**What you will do**
Select and copy out every line in the records containing "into".

**Stored entries**
* * * * * * *

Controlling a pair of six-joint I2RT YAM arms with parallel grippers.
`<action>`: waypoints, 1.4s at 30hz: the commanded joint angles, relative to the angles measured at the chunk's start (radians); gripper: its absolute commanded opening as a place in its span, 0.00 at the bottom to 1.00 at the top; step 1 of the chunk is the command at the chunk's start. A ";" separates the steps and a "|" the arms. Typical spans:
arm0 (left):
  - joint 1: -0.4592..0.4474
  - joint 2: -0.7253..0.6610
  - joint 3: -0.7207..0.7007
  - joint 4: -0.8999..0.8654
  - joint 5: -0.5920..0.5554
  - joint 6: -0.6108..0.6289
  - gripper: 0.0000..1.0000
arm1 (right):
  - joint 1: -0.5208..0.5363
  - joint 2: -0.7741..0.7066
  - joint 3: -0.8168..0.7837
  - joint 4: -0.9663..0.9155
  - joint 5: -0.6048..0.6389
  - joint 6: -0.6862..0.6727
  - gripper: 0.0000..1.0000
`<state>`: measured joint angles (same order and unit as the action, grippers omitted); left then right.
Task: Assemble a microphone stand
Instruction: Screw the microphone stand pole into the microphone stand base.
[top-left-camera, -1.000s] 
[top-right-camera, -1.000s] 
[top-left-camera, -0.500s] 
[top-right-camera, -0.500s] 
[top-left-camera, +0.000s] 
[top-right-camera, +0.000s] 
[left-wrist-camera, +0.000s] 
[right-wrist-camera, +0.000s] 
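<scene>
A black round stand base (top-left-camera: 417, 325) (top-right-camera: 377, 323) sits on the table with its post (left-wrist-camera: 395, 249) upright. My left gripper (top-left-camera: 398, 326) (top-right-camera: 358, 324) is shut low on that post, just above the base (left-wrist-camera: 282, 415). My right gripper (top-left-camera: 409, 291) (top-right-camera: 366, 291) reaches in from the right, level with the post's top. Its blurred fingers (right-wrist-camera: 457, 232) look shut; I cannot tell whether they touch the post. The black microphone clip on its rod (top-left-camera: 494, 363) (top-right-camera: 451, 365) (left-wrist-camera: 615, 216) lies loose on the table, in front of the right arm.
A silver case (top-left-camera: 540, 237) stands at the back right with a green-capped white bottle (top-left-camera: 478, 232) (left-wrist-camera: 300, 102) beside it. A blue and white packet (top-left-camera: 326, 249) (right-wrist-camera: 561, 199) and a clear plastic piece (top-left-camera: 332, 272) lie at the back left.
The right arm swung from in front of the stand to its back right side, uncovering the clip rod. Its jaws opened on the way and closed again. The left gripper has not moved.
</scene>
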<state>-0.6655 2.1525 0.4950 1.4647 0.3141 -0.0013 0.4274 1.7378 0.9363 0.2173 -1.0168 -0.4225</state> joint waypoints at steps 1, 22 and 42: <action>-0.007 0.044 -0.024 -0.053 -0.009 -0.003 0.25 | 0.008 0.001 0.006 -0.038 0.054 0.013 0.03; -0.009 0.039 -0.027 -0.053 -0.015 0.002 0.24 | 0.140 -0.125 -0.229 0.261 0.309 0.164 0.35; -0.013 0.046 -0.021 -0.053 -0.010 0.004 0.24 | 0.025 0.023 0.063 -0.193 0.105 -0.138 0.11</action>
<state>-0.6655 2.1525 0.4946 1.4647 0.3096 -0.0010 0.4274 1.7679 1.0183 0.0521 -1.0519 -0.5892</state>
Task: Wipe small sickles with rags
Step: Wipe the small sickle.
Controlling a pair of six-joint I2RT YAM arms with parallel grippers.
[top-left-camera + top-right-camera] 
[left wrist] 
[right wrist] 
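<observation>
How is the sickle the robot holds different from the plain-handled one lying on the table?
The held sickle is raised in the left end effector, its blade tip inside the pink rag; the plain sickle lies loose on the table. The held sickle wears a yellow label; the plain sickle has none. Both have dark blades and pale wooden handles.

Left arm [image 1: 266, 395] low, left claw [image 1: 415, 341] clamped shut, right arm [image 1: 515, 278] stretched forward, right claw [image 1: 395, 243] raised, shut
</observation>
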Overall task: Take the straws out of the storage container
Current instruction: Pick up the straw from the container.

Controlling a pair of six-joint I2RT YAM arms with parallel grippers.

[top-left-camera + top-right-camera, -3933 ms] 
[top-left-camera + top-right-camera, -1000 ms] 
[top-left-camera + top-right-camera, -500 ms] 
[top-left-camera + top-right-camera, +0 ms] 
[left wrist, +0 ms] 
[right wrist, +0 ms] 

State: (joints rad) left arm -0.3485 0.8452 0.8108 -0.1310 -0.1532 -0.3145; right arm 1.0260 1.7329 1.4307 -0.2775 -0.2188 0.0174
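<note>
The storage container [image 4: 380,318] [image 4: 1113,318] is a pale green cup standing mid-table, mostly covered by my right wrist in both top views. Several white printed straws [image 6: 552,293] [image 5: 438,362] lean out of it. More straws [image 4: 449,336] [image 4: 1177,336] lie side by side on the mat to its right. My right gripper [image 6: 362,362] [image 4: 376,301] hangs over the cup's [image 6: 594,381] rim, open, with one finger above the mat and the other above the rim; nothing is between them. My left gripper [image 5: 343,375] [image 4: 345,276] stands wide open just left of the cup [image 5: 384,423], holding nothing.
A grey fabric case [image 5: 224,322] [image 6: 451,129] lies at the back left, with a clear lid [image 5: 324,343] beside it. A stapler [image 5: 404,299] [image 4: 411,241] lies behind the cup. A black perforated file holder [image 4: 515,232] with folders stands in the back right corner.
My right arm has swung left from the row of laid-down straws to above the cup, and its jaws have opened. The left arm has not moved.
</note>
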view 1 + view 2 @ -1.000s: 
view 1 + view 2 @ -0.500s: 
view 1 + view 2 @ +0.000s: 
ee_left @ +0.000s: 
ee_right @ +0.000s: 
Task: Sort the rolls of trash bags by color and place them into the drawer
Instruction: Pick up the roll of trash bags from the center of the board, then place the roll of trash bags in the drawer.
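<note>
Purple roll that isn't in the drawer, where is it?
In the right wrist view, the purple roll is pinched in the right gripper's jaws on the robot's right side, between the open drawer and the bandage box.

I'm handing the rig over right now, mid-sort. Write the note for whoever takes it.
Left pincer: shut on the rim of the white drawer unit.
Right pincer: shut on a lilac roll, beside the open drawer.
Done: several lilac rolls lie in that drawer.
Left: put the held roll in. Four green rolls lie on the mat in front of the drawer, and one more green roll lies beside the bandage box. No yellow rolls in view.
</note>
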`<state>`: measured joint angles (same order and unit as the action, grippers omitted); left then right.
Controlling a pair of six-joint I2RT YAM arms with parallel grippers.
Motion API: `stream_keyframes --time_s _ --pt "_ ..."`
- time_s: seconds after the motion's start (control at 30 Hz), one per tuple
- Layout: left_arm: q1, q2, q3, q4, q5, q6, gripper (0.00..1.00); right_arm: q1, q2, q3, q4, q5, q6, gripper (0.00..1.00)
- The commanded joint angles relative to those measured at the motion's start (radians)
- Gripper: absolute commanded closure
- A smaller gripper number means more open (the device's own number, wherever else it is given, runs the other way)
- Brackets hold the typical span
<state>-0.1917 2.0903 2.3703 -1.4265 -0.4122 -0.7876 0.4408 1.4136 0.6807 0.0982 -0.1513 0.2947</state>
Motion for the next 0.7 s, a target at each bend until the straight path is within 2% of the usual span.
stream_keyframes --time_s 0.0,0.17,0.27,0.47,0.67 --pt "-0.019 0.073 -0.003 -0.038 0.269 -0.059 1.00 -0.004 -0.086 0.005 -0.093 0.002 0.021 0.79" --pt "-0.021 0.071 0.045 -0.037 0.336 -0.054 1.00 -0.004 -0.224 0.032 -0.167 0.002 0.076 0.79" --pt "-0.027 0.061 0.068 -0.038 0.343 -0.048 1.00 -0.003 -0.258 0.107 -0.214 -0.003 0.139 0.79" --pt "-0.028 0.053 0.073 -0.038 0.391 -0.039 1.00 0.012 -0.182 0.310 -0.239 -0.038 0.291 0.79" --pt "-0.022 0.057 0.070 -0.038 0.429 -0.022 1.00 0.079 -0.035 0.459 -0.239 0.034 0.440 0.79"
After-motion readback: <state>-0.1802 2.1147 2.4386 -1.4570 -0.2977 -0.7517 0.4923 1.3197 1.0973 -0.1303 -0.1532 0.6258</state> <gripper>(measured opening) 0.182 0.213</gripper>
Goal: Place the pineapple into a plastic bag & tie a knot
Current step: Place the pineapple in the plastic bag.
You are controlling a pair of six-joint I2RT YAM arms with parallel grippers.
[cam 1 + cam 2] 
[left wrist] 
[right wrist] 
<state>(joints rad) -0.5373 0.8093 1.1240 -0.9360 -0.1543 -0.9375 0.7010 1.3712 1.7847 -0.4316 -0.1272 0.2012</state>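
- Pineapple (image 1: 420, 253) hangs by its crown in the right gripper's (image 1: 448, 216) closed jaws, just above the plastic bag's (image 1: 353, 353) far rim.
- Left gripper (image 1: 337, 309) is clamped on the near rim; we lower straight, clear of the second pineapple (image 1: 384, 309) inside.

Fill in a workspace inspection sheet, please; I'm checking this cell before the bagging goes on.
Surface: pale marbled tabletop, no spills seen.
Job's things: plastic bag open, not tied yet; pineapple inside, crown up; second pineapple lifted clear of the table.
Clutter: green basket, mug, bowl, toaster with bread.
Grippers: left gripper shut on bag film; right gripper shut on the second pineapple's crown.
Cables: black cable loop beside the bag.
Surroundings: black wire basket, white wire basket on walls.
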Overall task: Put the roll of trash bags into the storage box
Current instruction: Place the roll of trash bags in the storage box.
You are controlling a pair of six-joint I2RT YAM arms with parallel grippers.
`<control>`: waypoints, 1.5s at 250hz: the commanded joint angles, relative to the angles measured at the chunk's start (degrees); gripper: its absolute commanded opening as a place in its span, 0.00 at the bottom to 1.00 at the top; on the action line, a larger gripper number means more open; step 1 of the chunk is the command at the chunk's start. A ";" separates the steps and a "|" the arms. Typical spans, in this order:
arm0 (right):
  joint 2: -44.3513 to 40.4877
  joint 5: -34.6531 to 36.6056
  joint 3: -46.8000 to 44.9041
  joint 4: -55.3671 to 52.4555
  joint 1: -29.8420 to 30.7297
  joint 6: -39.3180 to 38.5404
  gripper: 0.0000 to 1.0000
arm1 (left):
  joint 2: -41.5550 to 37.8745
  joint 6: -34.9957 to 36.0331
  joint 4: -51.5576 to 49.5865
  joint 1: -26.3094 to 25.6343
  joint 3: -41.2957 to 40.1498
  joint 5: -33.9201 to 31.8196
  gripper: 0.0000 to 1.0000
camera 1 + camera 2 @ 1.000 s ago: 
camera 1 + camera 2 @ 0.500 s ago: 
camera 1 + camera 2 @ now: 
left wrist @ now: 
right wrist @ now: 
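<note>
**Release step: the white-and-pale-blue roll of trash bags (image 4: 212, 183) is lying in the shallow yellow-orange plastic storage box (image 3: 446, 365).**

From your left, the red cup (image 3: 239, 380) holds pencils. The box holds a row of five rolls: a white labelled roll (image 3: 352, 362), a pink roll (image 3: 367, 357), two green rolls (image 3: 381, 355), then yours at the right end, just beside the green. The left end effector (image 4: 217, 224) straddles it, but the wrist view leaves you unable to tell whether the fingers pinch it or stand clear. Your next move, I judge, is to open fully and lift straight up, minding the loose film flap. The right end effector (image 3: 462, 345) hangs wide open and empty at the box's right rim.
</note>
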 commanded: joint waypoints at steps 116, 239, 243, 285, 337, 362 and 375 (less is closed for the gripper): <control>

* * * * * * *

**Exercise solution**
Instruction: Screw the microphone stand pole into the microphone stand base.
Task: Sort the rolls of trash bags by color and place them into the drawer
Goal: Place the pineapple into a plastic bag & tie a knot
Overall task: Put the roll of trash bags into the storage box

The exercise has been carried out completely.